EXERCISE AIM:
Make an exact copy of the listing below. Pictures stay out of it.

[[ RECORDED INFORMATION open ]]

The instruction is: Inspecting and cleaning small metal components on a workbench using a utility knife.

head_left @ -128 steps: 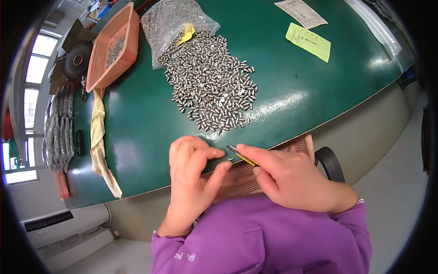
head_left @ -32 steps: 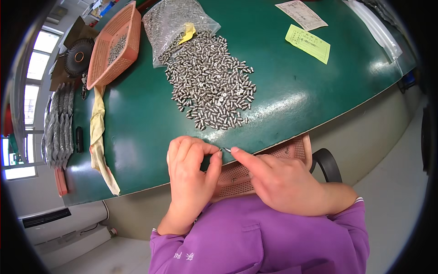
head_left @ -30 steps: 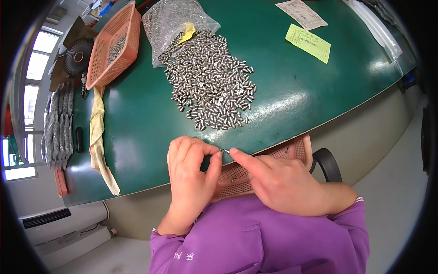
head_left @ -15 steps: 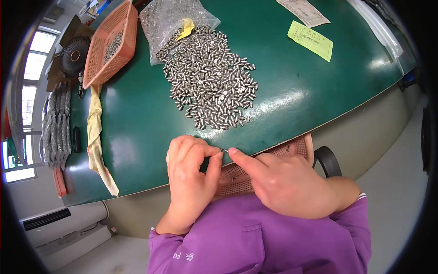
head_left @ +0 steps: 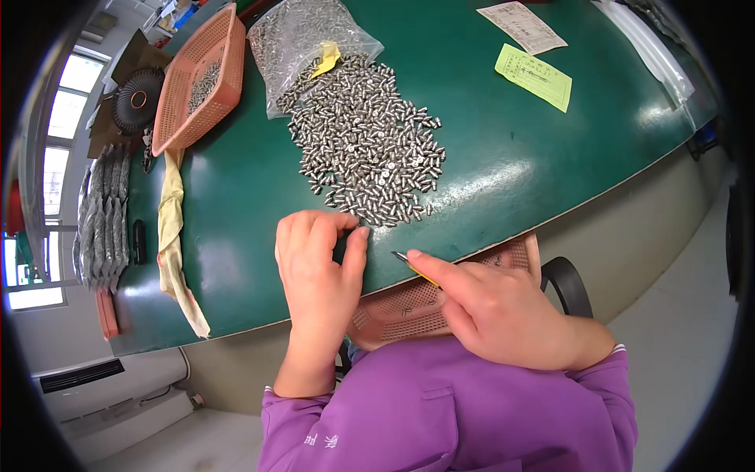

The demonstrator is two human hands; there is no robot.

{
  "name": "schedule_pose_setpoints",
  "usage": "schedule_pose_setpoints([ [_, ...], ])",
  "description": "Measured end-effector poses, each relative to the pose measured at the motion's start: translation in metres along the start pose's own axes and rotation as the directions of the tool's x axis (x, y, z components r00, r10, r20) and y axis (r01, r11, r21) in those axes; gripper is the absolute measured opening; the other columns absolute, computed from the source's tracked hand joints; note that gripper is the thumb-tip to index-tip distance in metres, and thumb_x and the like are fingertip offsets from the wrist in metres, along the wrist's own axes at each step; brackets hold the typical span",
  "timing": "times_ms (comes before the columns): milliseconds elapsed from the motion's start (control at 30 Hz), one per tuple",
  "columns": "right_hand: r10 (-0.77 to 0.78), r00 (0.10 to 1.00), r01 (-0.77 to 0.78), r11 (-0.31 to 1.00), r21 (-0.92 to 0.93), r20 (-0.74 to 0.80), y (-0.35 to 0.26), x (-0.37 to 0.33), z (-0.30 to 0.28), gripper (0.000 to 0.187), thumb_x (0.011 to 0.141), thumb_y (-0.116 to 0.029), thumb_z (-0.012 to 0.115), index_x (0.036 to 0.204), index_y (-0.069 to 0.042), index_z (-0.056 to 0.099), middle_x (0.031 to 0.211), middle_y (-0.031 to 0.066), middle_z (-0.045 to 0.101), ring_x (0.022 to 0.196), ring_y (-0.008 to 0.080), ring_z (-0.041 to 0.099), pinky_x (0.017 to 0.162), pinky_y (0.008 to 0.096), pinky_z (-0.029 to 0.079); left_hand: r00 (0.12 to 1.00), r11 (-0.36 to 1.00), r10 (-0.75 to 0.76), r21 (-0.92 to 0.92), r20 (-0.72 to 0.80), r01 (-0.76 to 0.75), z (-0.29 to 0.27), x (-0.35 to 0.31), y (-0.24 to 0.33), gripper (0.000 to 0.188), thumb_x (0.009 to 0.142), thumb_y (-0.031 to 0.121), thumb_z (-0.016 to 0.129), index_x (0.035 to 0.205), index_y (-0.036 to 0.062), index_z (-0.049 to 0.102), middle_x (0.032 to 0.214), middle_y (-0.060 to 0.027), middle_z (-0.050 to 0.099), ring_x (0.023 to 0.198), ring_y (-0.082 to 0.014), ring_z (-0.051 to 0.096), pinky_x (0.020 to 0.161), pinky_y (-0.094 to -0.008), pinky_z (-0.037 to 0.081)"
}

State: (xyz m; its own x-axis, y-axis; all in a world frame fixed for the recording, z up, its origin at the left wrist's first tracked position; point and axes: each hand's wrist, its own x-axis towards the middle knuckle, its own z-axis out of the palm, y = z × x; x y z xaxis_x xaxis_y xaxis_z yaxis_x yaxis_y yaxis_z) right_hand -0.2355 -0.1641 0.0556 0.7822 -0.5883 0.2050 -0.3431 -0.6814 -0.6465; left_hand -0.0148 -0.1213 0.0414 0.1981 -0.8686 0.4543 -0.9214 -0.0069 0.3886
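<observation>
My left hand (head_left: 314, 256) is at the near left edge of a pile of small silver metal fittings (head_left: 370, 149). Its thumb and forefinger tips come together in a pinch beside the closest pieces; whether a piece is between them is hidden. In my right hand (head_left: 503, 315) is a slim, pointed craft knife (head_left: 425, 276) with yellow on its handle. The forefinger lies along the knife, and its tip points left over the green table (head_left: 259, 236), apart from the left hand.
Below the table edge is a pink perforated basket (head_left: 401, 313) with a few small pieces. An open plastic bag (head_left: 307, 35) of fittings lies behind the pile. An orange basket (head_left: 228, 86), a yellowish cloth strip (head_left: 171, 228) and filled bags (head_left: 102, 220) are at left; paper slips (head_left: 535, 76) lie at right.
My left hand has moved away from the knife tip, up and left to the pile's edge. The small piece it pinched no longer shows there. More of the knife is visible in my right hand.
</observation>
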Motion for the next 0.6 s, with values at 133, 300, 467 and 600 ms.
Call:
schedule_pose_setpoints([
  [133, 0.022, 1.0, -0.023, 0.999, 0.027, 0.016, 0.002, 0.0, 0.001, 0.055, 0.086, -0.008, 0.064, 0.14, -0.003, 0.053, 0.088, 0.0144, 0.067, 0.066, 0.0304, 0.068, 0.058, 0.0415, 0.057, 0.996, 0.998, 0.025, -0.06, 0.086, -0.02, -0.009, -0.004, 0.009, 0.016, 0.075, 0.001, 0.077, 0.084, 0.0067, 0.064, 0.09, -0.0063, 0.064, 0.091, -0.0292, 0.058, 0.083, -0.0411, 0.045],
  [300, 0.009, 1.0, -0.009, 1.0, 0.014, 0.009, 0.002, 0.0, 0.005, 0.057, 0.086, -0.01, 0.064, 0.142, -0.003, 0.052, 0.084, 0.0122, 0.064, 0.063, 0.0287, 0.066, 0.056, 0.0397, 0.056, 0.99, 0.992, 0.071, -0.114, 0.124, -0.057, -0.014, -0.014, 0.014, 0.017, 0.076, -0.001, 0.074, 0.088, 0.0071, 0.065, 0.091, -0.005, 0.065, 0.095, -0.0285, 0.06, 0.085, -0.0402, 0.044],
  [467, 0.002, 1.0, -0.002, 1.0, -0.003, 0.011, -0.001, 0.002, 0.01, 0.058, 0.087, -0.011, 0.065, 0.143, -0.003, 0.051, 0.084, 0.0116, 0.064, 0.062, 0.0264, 0.066, 0.055, 0.0384, 0.056, 0.994, 0.984, 0.019, -0.18, 0.111, 0.002, -0.013, -0.017, 0.015, 0.022, 0.076, -0.003, 0.073, 0.094, 0.0075, 0.066, 0.093, -0.0048, 0.067, 0.096, -0.028, 0.061, 0.086, -0.04, 0.045],
  [600, -0.029, 1.0, 0.028, 0.999, -0.038, -0.006, -0.002, 0.002, 0.014, 0.059, 0.087, -0.012, 0.064, 0.143, -0.003, 0.051, 0.085, 0.0125, 0.064, 0.061, 0.0256, 0.067, 0.054, 0.0376, 0.055, 0.993, 0.982, -0.009, -0.185, 0.116, 0.031, -0.013, -0.017, 0.015, 0.025, 0.076, -0.004, 0.073, 0.097, 0.0075, 0.066, 0.092, -0.0043, 0.067, 0.094, -0.0274, 0.062, 0.086, -0.0401, 0.046],
])
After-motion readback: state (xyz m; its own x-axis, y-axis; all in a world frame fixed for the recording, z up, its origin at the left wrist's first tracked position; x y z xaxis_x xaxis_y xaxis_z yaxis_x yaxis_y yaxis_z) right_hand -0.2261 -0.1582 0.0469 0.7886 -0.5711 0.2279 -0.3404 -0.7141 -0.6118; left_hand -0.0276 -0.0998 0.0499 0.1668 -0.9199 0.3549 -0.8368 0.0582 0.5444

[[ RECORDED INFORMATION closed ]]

ANSWER SPACE:
The instruction is: Inspecting and cleaning small metal components on a workbench using a utility knife.

head_left @ -128 steps: 
head_left @ -32 steps: 
head_left @ -30 steps: 
head_left @ -15 steps: 
head_left @ +0 steps: 

The demonstrator is two human hands; there is no robot.

{
  "name": "schedule_pose_setpoints",
  "usage": "schedule_pose_setpoints([ [_, ...], ])",
  "description": "Measured end-effector poses, each relative to the pose measured at the motion's start: translation in metres along the start pose's own axes and rotation as the directions of the tool's x axis (x, y, z components r00, r10, r20) and y axis (r01, r11, r21) in those axes; gripper is the absolute measured opening; the other columns absolute, computed from the source's tracked hand joints; note that gripper is the thumb-tip to index-tip distance in metres, and thumb_x and the like are fingertip offsets from the wrist in metres, along the wrist's own axes at each step; brackets hold the typical span",
  "timing": "times_ms (comes before the columns): milliseconds elapsed from the motion's start (control at 30 Hz), one per tuple",
  "columns": "right_hand: r10 (-0.77 to 0.78), r00 (0.10 to 1.00), r01 (-0.77 to 0.78), r11 (-0.31 to 1.00), r21 (-0.92 to 0.93), r20 (-0.74 to 0.80), y (-0.35 to 0.26), x (-0.37 to 0.33), z (-0.30 to 0.28), gripper (0.000 to 0.187), thumb_x (0.011 to 0.141), thumb_y (-0.116 to 0.029), thumb_z (-0.012 to 0.115), index_x (0.036 to 0.204), index_y (-0.069 to 0.042), index_z (-0.056 to 0.099), middle_x (0.031 to 0.211), middle_y (-0.031 to 0.066), middle_z (-0.045 to 0.101), ring_x (0.022 to 0.196), ring_y (-0.008 to 0.080), ring_z (-0.041 to 0.099), pinky_x (0.017 to 0.162), pinky_y (0.008 to 0.096), pinky_z (-0.029 to 0.079); left_hand: r00 (0.12 to 1.00), r11 (-0.36 to 1.00), r10 (-0.75 to 0.76), r21 (-0.92 to 0.92), r20 (-0.72 to 0.80), r01 (-0.76 to 0.75), z (-0.29 to 0.27), x (-0.35 to 0.31), y (-0.24 to 0.33), gripper (0.000 to 0.188), thumb_x (0.009 to 0.142), thumb_y (-0.031 to 0.121), thumb_z (-0.016 to 0.129), index_x (0.035 to 0.205), index_y (-0.036 to 0.062), index_z (-0.049 to 0.102), middle_x (0.032 to 0.214), middle_y (-0.060 to 0.027), middle_z (-0.050 to 0.099), ring_x (0.023 to 0.198), ring_y (-0.082 to 0.014), ring_z (-0.051 to 0.096), pinky_x (0.020 to 0.161), pinky_y (-0.094 to -0.008), pinky_z (-0.037 to 0.081)"
}

State: (xyz m; its own x-axis, y-axis; all in a world frame fixed for the recording, z up, its origin at the left wrist's first tracked position; point and axes: each hand's wrist, its own x-axis towards the middle knuckle, its own z-axis out of the palm, y = z × x; x y z xaxis_x xaxis_y xaxis_z yaxis_x yaxis_y yaxis_z) right_hand -0.2355 -0.1641 0.0556 0.7822 -0.5883 0.2050 -0.3431 -0.6814 -0.6465; left_hand -0.0148 -0.1213 0.0414 0.1981 -0.8686 0.4543 -0.9214 -0.0069 0.3886
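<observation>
My left hand (head_left: 314, 256) is at the near left edge of a pile of small silver metal fittings (head_left: 370, 149). Its thumb and forefinger tips come together in a pinch beside the closest pieces; whether a piece is between them is hidden. In my right hand (head_left: 503, 315) is a slim, pointed craft knife (head_left: 425, 276) with yellow on its handle. The forefinger lies along the knife, and its tip points left over the green table (head_left: 259, 236), apart from the left hand.
Below the table edge is a pink perforated basket (head_left: 401, 313) with a few small pieces. An open plastic bag (head_left: 307, 35) of fittings lies behind the pile. An orange basket (head_left: 228, 86), a yellowish cloth strip (head_left: 171, 228) and filled bags (head_left: 102, 220) are at left; paper slips (head_left: 535, 76) lie at right.
My left hand has moved away from the knife tip, up and left to the pile's edge. The small piece it pinched no longer shows there. More of the knife is visible in my right hand.
</observation>
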Motion for the next 0.6 s, with values at 133, 300, 467 and 600 ms.
Call:
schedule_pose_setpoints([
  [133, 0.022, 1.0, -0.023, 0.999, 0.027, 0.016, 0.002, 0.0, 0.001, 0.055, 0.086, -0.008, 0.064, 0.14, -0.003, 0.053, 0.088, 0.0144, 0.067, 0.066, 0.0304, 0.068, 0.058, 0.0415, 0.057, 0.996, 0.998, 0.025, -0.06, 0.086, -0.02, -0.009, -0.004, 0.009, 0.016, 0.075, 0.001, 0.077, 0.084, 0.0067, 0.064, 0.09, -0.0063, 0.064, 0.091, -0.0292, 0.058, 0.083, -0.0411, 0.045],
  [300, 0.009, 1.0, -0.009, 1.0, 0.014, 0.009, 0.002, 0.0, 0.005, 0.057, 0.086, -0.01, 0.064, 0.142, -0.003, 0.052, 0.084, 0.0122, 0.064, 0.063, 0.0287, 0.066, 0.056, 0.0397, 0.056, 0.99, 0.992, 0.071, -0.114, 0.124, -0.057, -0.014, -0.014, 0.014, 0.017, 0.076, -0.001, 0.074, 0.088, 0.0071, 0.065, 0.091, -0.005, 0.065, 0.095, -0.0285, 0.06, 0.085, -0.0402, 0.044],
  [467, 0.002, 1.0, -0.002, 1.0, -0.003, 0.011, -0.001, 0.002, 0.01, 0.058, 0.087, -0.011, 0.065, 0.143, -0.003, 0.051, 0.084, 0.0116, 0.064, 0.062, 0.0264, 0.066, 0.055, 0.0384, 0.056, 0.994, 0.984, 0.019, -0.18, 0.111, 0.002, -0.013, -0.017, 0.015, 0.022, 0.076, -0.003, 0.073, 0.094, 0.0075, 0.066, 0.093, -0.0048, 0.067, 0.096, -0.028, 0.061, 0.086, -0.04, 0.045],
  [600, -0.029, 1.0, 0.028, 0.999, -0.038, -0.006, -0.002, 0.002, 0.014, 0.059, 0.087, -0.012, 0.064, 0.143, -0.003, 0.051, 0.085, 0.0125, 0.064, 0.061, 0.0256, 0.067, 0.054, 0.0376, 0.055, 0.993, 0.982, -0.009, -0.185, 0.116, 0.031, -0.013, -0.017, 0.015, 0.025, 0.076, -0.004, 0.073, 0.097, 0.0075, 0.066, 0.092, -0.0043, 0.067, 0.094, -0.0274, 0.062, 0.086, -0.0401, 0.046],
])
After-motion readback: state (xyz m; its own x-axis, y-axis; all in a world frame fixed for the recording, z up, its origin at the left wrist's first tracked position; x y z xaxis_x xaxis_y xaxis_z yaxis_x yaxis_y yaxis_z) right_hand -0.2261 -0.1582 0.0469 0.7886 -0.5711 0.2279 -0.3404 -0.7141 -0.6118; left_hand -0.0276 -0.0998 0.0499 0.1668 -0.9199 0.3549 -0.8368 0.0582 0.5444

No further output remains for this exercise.